Anyway, I thought I’d share with you yet more speculation, this time from Top Gear Magazine, the excellent BBC magazine affiliated with the show. The magazine has been trying to follow the progress of the up-and-coming GT-R. Thier latest instalment goes as follows;

"_Nissan is aiming higher than it ever has with the new GT-R. Previous Skyline GT-Rs-based on ordinary cooking Skylines in Japan-never had to meet such a demanding brief. But they still dominated on road and track. The Skyline name is gone. the GT-R badge stays, and suddenly it's a bespoke unit designed to lift the Nissan name to new heights by blowing the Porsche 911 Turbo away. The essence of all the best bits of every Skyline that's gone before-40 years of history, no less-needs to be distilled into this GT-R, a PlayStation generation weapon like no other. Boy, it needs to be good. And Nissan knows it.

What's the engine? We don't know, Nissan won't say, and guesses have ranged from 12 through 10 through 8 through 6 cylinders in various configurations. But a disguised test car has now been running around the streets of LA in convoy with a 911 Turbo and by all accounts it sounds like a six. With turbos. So a 350Z engine on 'roids, probably. The test location is significant, because for the first time, America will be a prime market for the GT-R. Dollars talk. Oh, and, it’s been seen at the Nurburgring as well, naturally, going very hard.
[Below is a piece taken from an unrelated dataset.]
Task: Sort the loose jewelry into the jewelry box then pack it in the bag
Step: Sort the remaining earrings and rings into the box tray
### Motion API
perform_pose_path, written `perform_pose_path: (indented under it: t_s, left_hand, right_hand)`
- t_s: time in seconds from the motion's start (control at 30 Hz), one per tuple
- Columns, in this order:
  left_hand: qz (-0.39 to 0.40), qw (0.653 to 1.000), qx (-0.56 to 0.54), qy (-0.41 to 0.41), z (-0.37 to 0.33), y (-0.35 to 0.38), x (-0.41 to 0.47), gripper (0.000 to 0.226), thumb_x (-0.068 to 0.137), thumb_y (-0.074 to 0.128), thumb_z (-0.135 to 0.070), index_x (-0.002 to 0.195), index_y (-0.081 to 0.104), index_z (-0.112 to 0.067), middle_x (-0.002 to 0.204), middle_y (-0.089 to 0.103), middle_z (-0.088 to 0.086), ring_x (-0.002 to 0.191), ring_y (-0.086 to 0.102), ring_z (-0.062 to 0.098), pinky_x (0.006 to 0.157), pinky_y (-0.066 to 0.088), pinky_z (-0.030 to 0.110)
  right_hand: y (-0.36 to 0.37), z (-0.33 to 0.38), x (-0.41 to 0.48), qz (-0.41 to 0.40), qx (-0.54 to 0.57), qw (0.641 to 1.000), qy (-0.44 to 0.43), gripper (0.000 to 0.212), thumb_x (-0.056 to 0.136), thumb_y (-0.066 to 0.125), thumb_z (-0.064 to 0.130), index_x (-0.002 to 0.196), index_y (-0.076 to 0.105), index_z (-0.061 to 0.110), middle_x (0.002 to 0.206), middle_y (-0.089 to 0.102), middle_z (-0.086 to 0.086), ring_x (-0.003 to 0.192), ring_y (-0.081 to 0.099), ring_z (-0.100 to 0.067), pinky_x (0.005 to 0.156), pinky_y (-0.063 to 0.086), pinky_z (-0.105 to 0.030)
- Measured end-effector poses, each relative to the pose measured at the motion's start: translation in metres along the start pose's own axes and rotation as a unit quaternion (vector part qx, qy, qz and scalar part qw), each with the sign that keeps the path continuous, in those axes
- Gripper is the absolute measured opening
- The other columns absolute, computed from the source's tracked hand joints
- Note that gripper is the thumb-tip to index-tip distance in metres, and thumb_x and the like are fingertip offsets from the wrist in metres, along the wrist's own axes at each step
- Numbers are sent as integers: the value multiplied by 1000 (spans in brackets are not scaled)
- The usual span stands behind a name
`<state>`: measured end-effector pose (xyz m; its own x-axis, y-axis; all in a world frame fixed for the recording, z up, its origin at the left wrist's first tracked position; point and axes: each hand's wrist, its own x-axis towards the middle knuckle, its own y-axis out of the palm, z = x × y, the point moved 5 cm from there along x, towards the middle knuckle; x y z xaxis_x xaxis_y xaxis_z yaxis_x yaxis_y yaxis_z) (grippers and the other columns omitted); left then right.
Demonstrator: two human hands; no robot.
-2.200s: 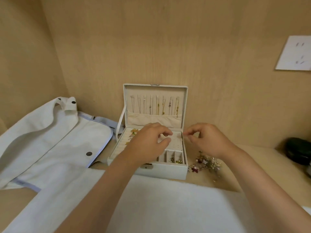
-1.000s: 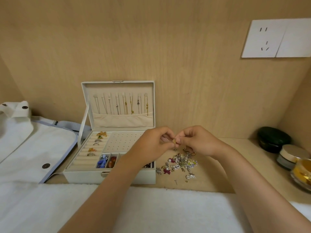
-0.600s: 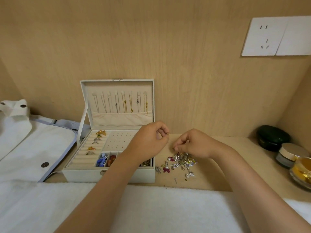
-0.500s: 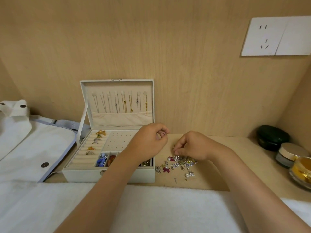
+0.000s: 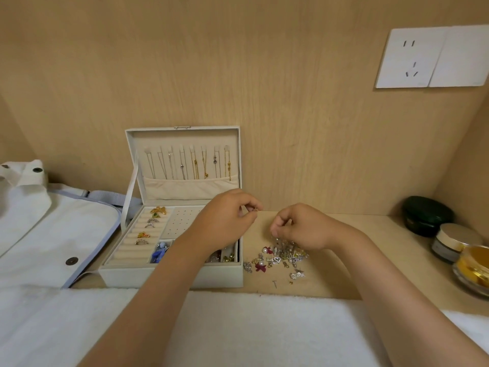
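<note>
At the far left I see the white bag (image 5: 53, 234) lying flat, just beside the open jewelry box (image 5: 172, 278), whose lid stands upright with necklaces hanging inside. The left hand (image 5: 225, 223) hovers over the box's right edge, thumb and forefinger pinching a tiny gold piece (image 5: 255, 209). Near it, the right hand (image 5: 301, 226) curls its fingers down onto the loose jewelry pile (image 5: 280, 258) beside the box; I cannot tell whether it grips anything.

A white socket plate (image 5: 408, 58) is mounted on the wooden back panel (image 5: 264, 88), upper right. At the right of the wooden shelf (image 5: 357, 260) stand a dark green container (image 5: 427, 217), a beige-lidded jar (image 5: 455, 241) and an amber glass jar (image 5: 473, 268). A white towel (image 5: 264, 329) covers the front edge.
</note>
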<state>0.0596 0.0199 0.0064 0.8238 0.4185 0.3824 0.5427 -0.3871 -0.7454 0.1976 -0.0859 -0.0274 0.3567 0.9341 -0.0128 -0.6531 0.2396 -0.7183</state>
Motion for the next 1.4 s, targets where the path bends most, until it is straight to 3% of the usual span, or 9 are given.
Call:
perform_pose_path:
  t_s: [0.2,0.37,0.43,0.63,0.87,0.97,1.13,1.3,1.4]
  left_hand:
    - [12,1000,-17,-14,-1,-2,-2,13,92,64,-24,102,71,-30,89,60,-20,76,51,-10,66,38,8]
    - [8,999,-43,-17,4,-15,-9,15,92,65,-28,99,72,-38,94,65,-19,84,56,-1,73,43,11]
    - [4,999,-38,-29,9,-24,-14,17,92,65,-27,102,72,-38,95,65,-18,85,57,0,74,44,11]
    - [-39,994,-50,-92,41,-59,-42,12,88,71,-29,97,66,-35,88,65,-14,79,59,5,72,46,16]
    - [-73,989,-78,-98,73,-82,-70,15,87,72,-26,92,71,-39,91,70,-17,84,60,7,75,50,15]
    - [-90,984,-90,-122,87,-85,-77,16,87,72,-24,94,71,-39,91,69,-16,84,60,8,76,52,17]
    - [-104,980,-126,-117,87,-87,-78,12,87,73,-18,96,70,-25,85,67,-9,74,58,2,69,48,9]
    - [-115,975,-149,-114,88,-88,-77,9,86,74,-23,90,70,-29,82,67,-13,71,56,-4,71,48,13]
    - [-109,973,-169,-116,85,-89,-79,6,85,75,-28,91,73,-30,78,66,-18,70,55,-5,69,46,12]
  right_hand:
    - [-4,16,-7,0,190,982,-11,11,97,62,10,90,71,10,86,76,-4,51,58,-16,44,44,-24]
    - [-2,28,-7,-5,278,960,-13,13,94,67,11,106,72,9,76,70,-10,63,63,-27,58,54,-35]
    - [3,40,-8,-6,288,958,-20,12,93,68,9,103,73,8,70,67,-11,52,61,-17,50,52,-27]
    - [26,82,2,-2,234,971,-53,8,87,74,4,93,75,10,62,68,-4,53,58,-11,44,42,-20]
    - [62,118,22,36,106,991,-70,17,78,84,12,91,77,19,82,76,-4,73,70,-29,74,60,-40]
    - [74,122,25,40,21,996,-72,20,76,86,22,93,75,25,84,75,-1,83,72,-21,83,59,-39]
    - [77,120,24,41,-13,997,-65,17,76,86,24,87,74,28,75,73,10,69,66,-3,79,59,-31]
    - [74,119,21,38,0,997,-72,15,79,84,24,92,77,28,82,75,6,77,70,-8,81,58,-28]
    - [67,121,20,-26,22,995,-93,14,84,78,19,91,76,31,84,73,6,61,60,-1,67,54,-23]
The relatively tall V6 engine might explain the trouble Nissan is rumoured to have had getting the block mounted low enough for proper weight distribution, sitting as it does above the front differential. And we saw test mules lapping quickly at the Lotus test track at Hethel, so it would seem some British consultancy work has proven useful for the suspension guys.

Purists say this isn't a real GT-R-it'll be too expensive, out of reach of most people, and that goes against the ethos of the great Skylines of the past. They are probably right, but it shouldn't take anything away from the engineers who've honed it-close to perfection, surely._” 
(Bill Thomas, Issue 164, Top Gear Magazine)

Well, does that clear it up?!?! Not much, other than it seems, contrary to a previous post, Lotus was involved. 

So if motor journalists from one of the more widely distributed motoring magazines are still clueless how can some of the speculators make thier claims? Only one thing can be for sure, Porsche will be as speculative as all of us......


Tom


----------



## Tom_B (Mar 27, 2007)

ooh, forgot to say, this issue of Top Gear has excellent articles on the other new Japanese protos; 
new Lexus (LF-A), the horrid looking new Honda (NSX poss?!) and the crazy Toyota (FT-HS)


----------



## bonzelite (May 14, 2006)

interesting updated fresh media about the GT-R. indeed, not much new except maybe the Lotus rumour is closer to being a truth. 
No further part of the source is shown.